For example, given the equivalency information from s1 = "abc" and s2 = "cde", "acd" and "aab" are equivalent strings of baseStr = "eed", and "aab" is the lexicographically smallest equivalent string of baseStr.
Return the lexicographically smallest equivalent string of baseStr by using the equivalency information from s1 and s2.
Example 1:
Input: s1 = "parker", s2 = "morris", baseStr = "parser"
Output: "makkek"
Explanation: Based on the equivalency information in s1 and s2, we can group their characters as [m,p], [a,o], [k,r,s], [e,i].
The characters in each group are equivalent and sorted in lexicographical order.

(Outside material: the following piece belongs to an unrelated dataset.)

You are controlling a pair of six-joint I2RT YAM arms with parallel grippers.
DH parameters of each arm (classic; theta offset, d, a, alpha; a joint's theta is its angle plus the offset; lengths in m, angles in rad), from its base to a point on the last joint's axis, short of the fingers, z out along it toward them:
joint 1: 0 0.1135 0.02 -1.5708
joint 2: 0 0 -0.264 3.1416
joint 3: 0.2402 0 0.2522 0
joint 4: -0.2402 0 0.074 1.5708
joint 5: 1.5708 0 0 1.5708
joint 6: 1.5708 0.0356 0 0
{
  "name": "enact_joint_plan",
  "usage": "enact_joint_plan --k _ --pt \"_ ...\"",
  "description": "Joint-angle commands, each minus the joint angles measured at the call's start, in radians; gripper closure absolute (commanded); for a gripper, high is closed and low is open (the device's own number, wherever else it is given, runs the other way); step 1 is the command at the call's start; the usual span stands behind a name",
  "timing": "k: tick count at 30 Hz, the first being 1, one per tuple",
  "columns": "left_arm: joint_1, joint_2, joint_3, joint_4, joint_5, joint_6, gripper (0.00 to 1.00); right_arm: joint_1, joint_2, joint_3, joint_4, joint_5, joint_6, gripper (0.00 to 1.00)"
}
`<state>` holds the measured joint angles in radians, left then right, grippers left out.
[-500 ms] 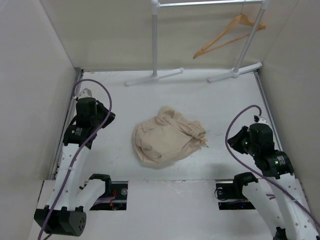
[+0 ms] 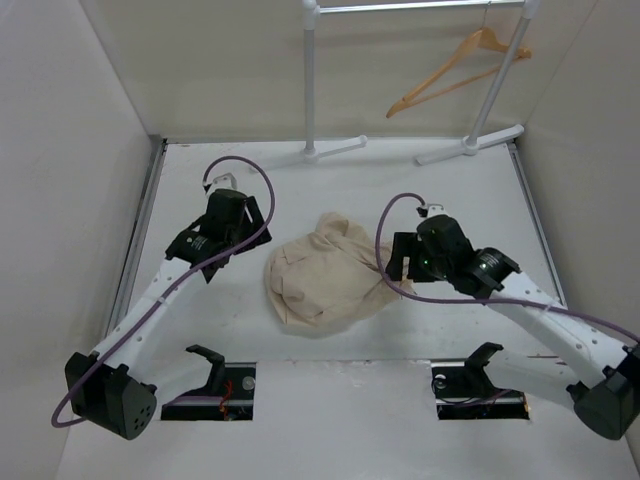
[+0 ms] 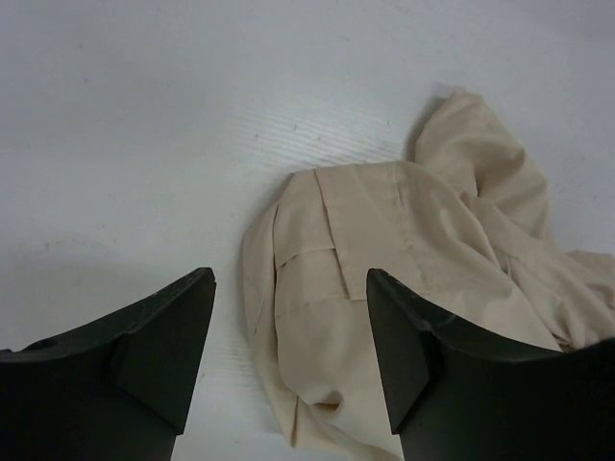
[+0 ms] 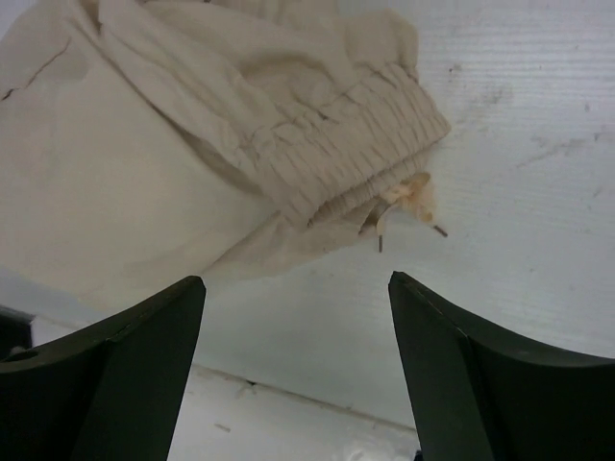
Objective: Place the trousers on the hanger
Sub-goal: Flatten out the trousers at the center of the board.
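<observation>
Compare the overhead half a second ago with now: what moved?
Both arms swung inward to the trousers: the left gripper from the left edge of the table to their left side, the right gripper from the right to the waistband end. Both are open, nothing gripped. Trousers stayed crumpled mid-table; hanger stayed on the rack.

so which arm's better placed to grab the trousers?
Right, probably. The right fingers, open, face the gathered waistband of the trousers, a firm edge to pinch; the left fingers, also open, face a flat panel.
</observation>
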<state>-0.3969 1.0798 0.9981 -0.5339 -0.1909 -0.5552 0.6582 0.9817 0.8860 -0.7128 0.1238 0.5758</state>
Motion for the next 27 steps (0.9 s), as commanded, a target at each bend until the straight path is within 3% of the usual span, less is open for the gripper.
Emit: enact_joint_plan --k 1,9,12,15,16,18,19,22,27 --pt "-0.012 -0.027 -0.036 0.023 -0.010 -0.021 0.37 -0.004 0.073 0.056 0.101 0.089 -0.094 0.17" --pt "0.026 -0.049 -0.101 0.038 0.031 -0.043 0.35 -0.052 0.198 0.044 0.202 0.007 -0.148 0.26" --pt "0.037 -0.040 -0.105 0.052 0.041 -0.054 0.34 -0.052 0.242 0.062 0.228 -0.009 -0.142 0.45" --pt "0.049 -0.023 -0.110 0.066 0.050 -0.066 0.34 -0.052 0.287 0.089 0.230 -0.024 -0.139 0.50" --pt "0.053 -0.017 -0.111 0.072 0.054 -0.071 0.34 -0.052 0.302 0.102 0.222 -0.041 -0.139 0.58" --pt "0.056 -0.009 -0.122 0.086 0.068 -0.078 0.33 -0.052 0.318 0.132 0.204 -0.055 -0.130 0.85" --pt "0.059 -0.003 -0.125 0.095 0.076 -0.081 0.33 -0.052 0.319 0.154 0.196 -0.053 -0.123 0.92" --pt "0.071 0.028 -0.131 0.117 0.111 -0.089 0.32 -0.052 0.289 0.293 0.145 -0.043 -0.116 0.98" --pt "0.097 0.080 -0.098 0.146 0.166 -0.092 0.30 -0.042 0.220 0.658 -0.035 0.072 -0.129 0.99"
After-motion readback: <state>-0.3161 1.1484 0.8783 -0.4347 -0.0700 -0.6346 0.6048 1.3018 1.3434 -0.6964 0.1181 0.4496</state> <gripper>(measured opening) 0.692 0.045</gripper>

So the answer is "makkek".
Example 2:
Input: s1 = "hello", s2 = "world", baseStr = "hold"
Output: "hdld"
Explanation: Based on the equivalency information in s1 and s2, we can group their characters as [h,w], [d,e,o], [l,r].

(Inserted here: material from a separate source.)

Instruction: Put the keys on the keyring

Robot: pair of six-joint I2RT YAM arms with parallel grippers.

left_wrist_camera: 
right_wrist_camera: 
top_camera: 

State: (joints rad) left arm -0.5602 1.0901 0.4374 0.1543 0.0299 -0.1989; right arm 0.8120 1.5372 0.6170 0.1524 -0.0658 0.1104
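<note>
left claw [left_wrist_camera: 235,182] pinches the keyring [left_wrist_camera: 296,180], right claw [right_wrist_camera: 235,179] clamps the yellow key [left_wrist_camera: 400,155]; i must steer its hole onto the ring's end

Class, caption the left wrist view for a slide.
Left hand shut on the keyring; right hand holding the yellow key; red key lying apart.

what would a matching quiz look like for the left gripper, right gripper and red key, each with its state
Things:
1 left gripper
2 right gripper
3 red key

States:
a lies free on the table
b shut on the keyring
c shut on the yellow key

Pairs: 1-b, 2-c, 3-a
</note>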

So only the second letter 'o' in baseStr is changed to 'd', the answer is "hdld".
Example 3:
Input: s1 = "leetcode", s2 = "programs", baseStr = "sourcecode"
Output: "aauaaaaada"
Explanation: We group the equivalent characters in s1 and s2 as [a,o,e,r,s,c], [l,p], [g,t] and [d,m], thus all letters in baseStr except 'u' and 'd' are transformed to 'a', the answer is "aauaaaaada".
Constraints:
1 <= s1.length, s2.length, baseStr <= 1000
s1.length == s2.length
s1, s2, and baseStr consist of lowercase English letters.
Solutions
Solution 1: Union Find
We can use Union Find (Disjoint Set Union, DSU) to handle the equivalence relations between characters. Each character can be regarded as a node, and the equivalence relations can be seen as edges connecting these nodes. With Union Find, we can group all equivalent characters together and quickly find the representative element for each character during queries. When performing union operations, we always set the representative element to be the lexicographically smallest character. This ensures that the final string is the lexicographically smallest equivalent string.
The time complexity is \(O((n + m) \times \log |\Sigma|)\) and the space complexity is \(O(|\Sigma|)\), where \(n\) is the length of strings \(s1\) and \(s2\), \(m\) is the length of \(baseStr\), and \(|\Sigma|\) is the size of the character set, which is \(26\) in this problem.